It’s not often the public hears from Prince Charles, but the future king has broken his silence with a beautiful poetry reading to honour Scottish bard, Robert Burns.
Scotland celebrates Burns Night on January 25 each year, with people across the country hosting dinners and playing traditional music in honour of their favourite home-grown poet.
To mark the occasion, Clarence House released an audio clip of Charles reciting Burns’ ‘My Heart’s in the Highlands’. The clip quickly generated praise for the prince with many complementing his dulcet tones and even requesting he release an audio book.
“He could read me a bedtime story every night and I would be fast asleep like a baby in a cradle in seconds!!” one woman wrote. “Simply amazing. I wish HRH Prince Charles would narrate a book, or twenty,” added another.
The Royal family have long celebrated Burns Night, with the Queen and Prince Philip taking part in numerous dances and dinners over the years. They even released a special flashback photo of pair dancing an eightsome reel during the Centenary Ball of the Royal Scottish Pipers’ in Edinburgh in 1982 to mark the occasion on Thursday.
Happy Burns Night! This photograph, taken in 1982, shows The Queen and The Duke of Edinburgh dance an eightsome reel during the Centenary Ball of the Royal Scottish Pipers' in Edinburgh. Burns Night celebrates the life and poetry of the Scottish poet Robert Burns, who was born #OTD in 1759. #BurnsNight2018 📷 PA
Burns was born in Scotland in 1759 and made a name for himself as a magnificent lyricist, poet and musician. His most famous piece is ‘Auld Lang Syne’, written in 1788, and now sung by millions in the English-speaking world every New Year’s Eve at the stroke of midnight.
He later penned the patriotic song Scots Wha Hae, which served as Scotland’s unofficial national anthem before being replaced by Scotland the Brave.
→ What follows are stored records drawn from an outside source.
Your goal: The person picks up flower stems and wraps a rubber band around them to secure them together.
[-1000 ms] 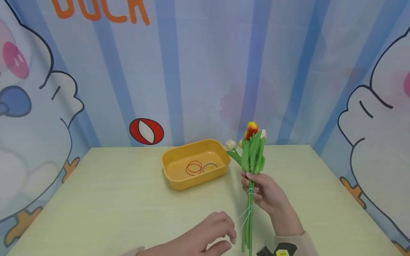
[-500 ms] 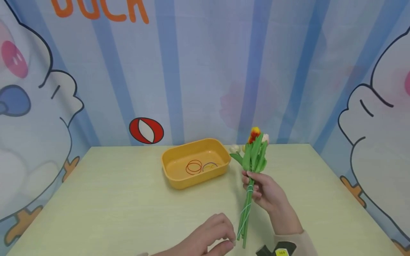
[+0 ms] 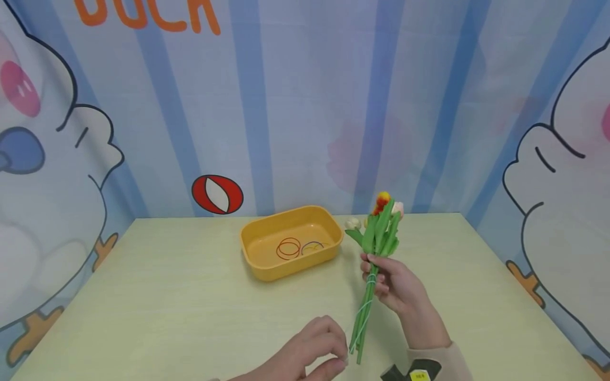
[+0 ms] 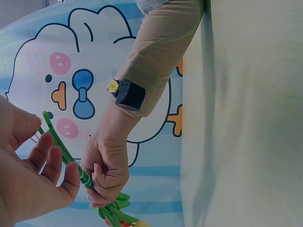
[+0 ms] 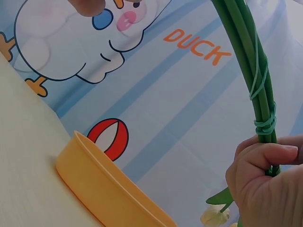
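Note:
My right hand (image 3: pixel 397 288) grips a bunch of artificial tulips (image 3: pixel 381 233) by the stems, just below the leaves. Red-yellow, pink and white blooms top the bunch, which leans with its stem ends toward me. A pale green rubber band (image 5: pixel 266 125) is wound around the stems below that hand, and a loop of it runs down along them. At the lower stem ends, my left hand (image 3: pixel 312 349) pinches the stretched end of the band between thumb and fingers. In the left wrist view the green stems (image 4: pixel 64 146) pass right beside the left fingertips.
A yellow tray (image 3: pixel 281 272) stands at the back of the pale table (image 3: pixel 190 296), with several red, blue and yellow rubber bands (image 3: pixel 288 248) inside. Behind the table hangs a striped blue cloth (image 3: pixel 305 106) printed with cartoon ducks. A dark device (image 3: pixel 414 370) sits on the right wrist.
The bunch has tilted, its blooms going right and down and its stem ends swinging left and up toward the left hand. The left hand has shifted slightly, the band now running to its fingertips.

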The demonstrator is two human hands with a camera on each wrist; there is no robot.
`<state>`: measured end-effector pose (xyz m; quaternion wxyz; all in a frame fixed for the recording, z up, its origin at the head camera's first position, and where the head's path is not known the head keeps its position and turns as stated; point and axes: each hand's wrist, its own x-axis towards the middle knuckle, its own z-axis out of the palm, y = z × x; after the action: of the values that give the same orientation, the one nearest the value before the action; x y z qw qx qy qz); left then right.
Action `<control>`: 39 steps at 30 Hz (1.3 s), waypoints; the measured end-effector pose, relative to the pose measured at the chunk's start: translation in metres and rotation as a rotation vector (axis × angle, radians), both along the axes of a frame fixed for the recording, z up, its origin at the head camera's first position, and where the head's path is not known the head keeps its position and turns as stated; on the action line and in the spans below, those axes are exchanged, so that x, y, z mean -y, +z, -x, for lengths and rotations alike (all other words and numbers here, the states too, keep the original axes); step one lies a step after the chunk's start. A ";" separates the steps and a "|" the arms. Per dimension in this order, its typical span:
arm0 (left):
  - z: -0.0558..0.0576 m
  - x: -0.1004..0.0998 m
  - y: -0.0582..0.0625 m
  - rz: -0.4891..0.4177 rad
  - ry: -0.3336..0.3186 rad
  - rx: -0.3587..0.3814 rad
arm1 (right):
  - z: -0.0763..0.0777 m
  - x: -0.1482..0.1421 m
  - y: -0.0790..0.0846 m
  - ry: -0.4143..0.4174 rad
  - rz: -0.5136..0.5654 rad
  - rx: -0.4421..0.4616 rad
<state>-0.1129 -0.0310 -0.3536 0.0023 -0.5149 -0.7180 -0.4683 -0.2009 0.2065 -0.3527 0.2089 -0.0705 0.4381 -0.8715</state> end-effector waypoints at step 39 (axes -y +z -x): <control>0.028 -0.008 -0.016 -0.178 -0.004 0.225 | -0.013 0.021 0.004 0.043 -0.138 -0.041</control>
<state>-0.1412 -0.0233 -0.3696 -0.0336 -0.4583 -0.6684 -0.5849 -0.1882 0.1855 -0.3484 0.2229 -0.0833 0.4998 -0.8328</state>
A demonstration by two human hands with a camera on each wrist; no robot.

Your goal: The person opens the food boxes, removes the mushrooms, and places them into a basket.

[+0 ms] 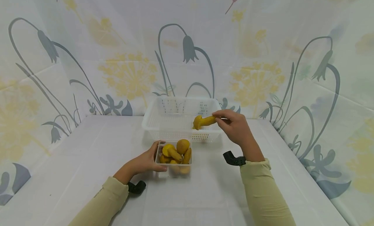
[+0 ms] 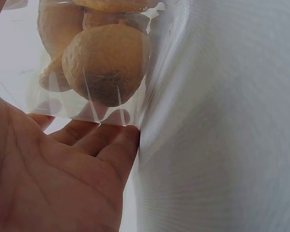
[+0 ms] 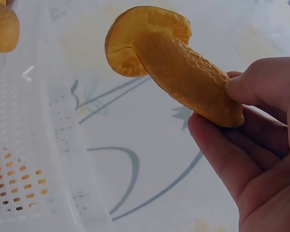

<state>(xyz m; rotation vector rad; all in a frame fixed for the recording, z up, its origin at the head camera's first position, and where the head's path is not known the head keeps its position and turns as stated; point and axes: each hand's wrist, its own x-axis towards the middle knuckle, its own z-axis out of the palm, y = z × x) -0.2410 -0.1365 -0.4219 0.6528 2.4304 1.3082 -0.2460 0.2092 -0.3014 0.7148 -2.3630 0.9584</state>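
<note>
By the end of its stem, my right hand [image 1: 235,128] pinches a yellow mushroom [image 1: 205,121] over the right front part of a white perforated basket [image 1: 172,124]. The right wrist view gives its curled cap and wrinkled stem [image 3: 183,72] between thumb and fingers. My left hand [image 1: 143,161] grips the left side of a clear plastic container [image 1: 174,164], thumb in front and fingers behind. Several yellow mushrooms [image 1: 182,146] are heaped inside that container. Through its wall, the left wrist view has a rounded mushroom [image 2: 106,65] close up.
Behind the container, the basket stands near the flowered backdrop [image 1: 187,73]. Yellow pieces show through the basket's holes [image 3: 21,181] in the right wrist view. A white cloth [image 1: 87,148] covers the table. Both wrists carry black curved mounts [image 1: 233,159].
</note>
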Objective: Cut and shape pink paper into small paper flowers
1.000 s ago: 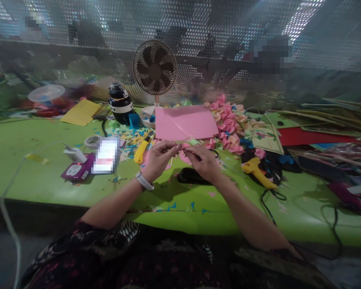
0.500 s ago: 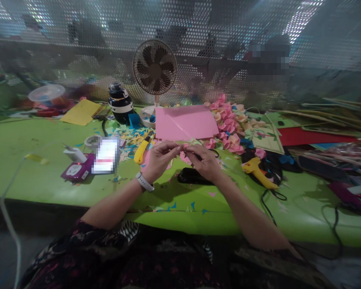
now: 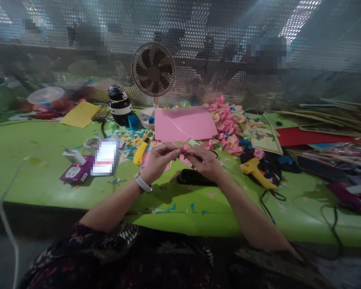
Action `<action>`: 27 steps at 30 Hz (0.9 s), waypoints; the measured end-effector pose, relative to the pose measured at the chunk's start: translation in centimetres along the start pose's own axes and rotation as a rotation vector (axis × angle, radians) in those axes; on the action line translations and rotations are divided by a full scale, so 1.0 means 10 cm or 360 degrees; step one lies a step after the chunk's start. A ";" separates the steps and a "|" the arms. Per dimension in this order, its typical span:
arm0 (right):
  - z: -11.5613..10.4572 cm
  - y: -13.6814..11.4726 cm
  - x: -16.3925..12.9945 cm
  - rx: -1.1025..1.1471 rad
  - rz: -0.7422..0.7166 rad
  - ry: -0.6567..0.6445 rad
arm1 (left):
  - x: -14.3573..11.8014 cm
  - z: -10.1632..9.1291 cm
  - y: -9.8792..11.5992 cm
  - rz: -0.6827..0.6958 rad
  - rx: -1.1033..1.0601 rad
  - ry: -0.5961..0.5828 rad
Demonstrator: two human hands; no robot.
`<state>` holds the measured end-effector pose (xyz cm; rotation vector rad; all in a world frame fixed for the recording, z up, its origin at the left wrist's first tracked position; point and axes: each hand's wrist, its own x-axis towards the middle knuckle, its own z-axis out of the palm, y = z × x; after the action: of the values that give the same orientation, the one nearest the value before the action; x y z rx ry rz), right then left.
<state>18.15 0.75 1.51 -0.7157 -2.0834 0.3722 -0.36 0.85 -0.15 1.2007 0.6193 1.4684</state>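
— Pink paper, is that what you've got pinched there?

— Yes: your left hand (image 3: pixel 159 160) and right hand (image 3: pixel 205 161) meet fingertip to fingertip just in front of the pink sheet (image 3: pixel 184 123), both closed narrowly on a small pink paper piece (image 3: pixel 183 147). A pale green scrap shows at its far edge; how it joins, I cannot tell.

— Anything different from a second ago?

— Barely. Your hands have stayed together at the same place before the pink sheet, the fingertips drawn slightly closer.

— And your pose?

— Both forearms reach from the near edge of the green table (image 3: pixel 33 176), converging. Your left wrist, with its white band (image 3: pixel 142 183), is bent upward; a black case (image 3: pixel 195 178) lies under your right hand, nearer than the pink sheet.
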 end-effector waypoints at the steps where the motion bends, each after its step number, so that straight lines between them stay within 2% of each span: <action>1: 0.00 0.00 0.00 0.0016 -0.0006 0.0003 | 0.00 0.00 0.00 -0.0009 -0.0004 -0.0001; 4: 0.01 -0.01 0.01 0.0093 0.0006 -0.0003 | 0.00 0.00 0.00 -0.0038 -0.0014 -0.0019; 9: 0.02 -0.03 0.01 0.0227 0.0161 -0.0082 | 0.00 0.01 0.01 -0.0015 -0.0021 -0.0046; 11: 0.04 -0.05 0.00 0.0197 0.0177 -0.0075 | 0.00 0.01 0.01 0.0021 0.0019 -0.0003; 18: 0.10 -0.12 -0.01 -0.0082 0.0064 0.0162 | 0.01 0.01 0.01 0.0108 0.0097 0.0159; 27: 0.05 -0.07 0.00 0.0047 0.0192 0.0077 | 0.00 -0.01 -0.03 0.0058 0.0043 0.0107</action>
<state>17.48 0.14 1.56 -0.8267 -1.9909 0.4477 -0.38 0.94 -0.42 1.1931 0.6679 1.5401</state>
So beloved is Burns that the Scots decided to give him his very own day to celebrate and remember his contribution to their great country. Families and friends gather on the cold winter’s evening across the country every year to sing, read Burns’ poetry and fill their bellies with traditional Scottish foods.
Guest are usually welcomed to the sounds of Scottish music or a piper, depending on the nature of the gathering, and the night often ends with a rowdy rendition of ‘Auld Lang Syne’.